**** Source data

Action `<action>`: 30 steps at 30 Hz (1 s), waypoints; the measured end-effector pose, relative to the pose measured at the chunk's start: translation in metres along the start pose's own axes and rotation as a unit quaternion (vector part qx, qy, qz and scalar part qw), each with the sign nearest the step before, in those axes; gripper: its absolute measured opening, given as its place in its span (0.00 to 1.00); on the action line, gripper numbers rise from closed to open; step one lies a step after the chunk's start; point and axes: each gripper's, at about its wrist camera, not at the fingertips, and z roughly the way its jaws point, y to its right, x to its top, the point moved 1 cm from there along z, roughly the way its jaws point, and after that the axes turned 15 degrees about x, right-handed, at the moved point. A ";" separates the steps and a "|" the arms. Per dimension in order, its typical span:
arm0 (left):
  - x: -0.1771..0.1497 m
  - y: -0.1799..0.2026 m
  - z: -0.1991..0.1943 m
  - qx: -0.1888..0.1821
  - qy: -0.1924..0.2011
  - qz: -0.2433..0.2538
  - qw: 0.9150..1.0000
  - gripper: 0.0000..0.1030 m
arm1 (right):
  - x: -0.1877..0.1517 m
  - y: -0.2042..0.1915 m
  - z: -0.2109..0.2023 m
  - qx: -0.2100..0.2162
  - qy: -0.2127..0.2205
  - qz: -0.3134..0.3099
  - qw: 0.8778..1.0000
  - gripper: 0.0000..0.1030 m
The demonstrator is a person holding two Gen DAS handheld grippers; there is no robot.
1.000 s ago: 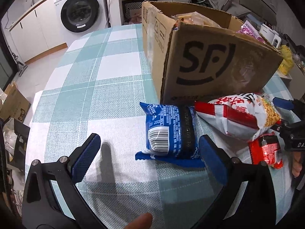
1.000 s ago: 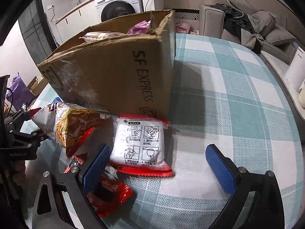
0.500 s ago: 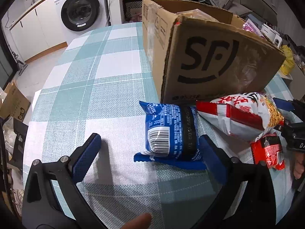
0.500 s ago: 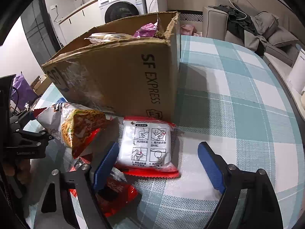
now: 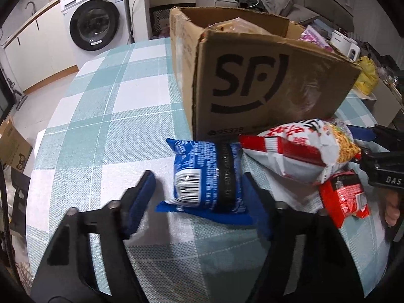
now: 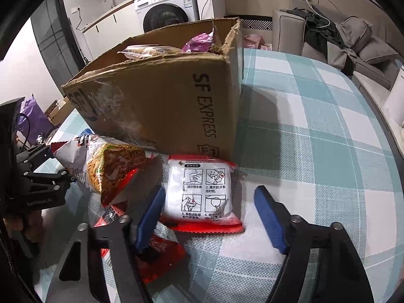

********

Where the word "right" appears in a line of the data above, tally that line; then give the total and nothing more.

2